Images are to be left out; everything else in the listing should be repeated exactly.

━━━━━ RECORDED INFORMATION ━━━━━

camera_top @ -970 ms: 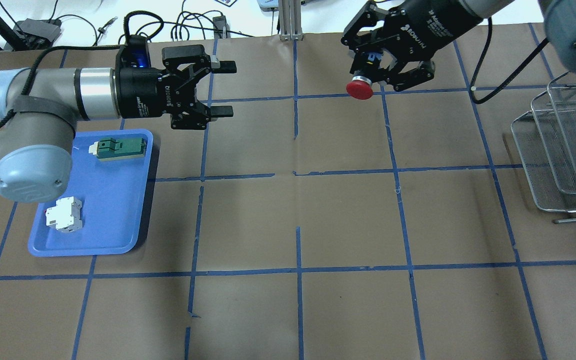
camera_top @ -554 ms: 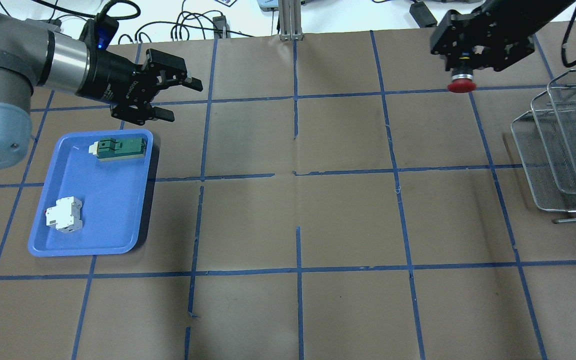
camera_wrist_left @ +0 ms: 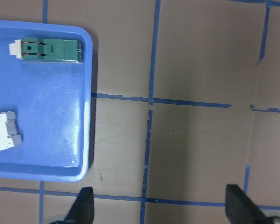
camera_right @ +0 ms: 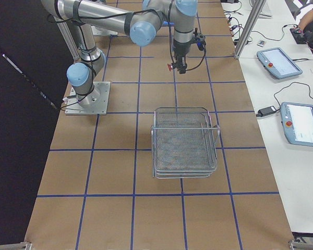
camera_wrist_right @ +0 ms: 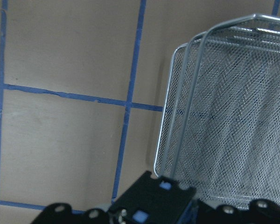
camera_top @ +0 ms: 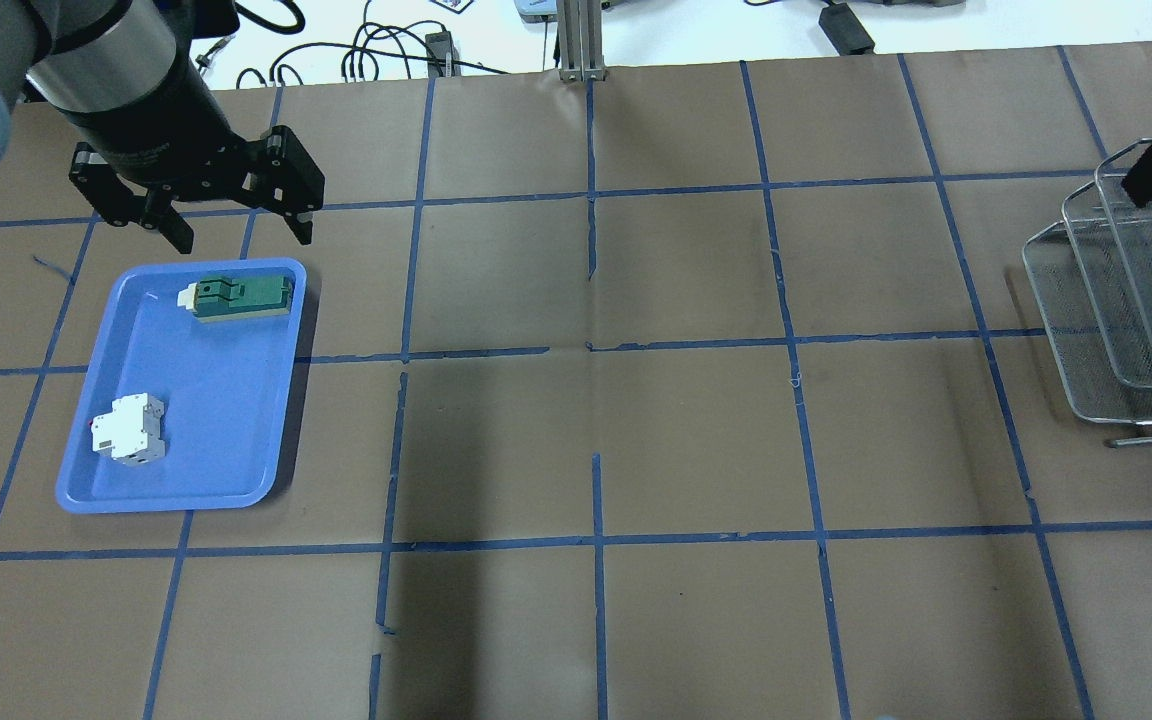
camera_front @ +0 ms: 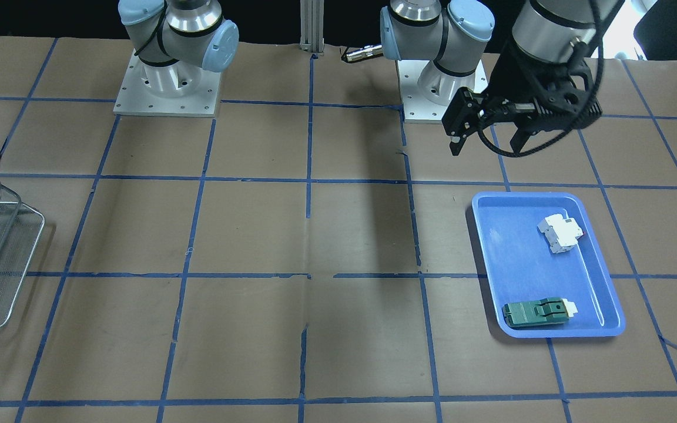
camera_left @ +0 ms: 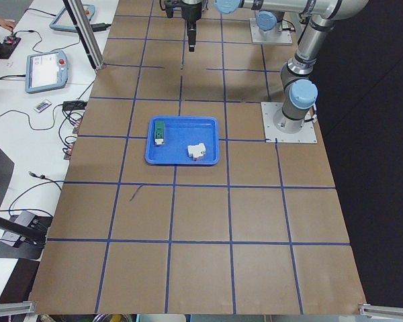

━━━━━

**SOLUTION TO THIS TASK**
camera_top @ -970 ms: 
camera_top @ -554 ms: 
camera_wrist_left @ +0 ms: 
camera_right @ +0 ms: 
camera_wrist_right @ +0 ms: 
camera_top @ +0 ms: 
camera_front @ +0 ms: 
camera_left @ +0 ms: 

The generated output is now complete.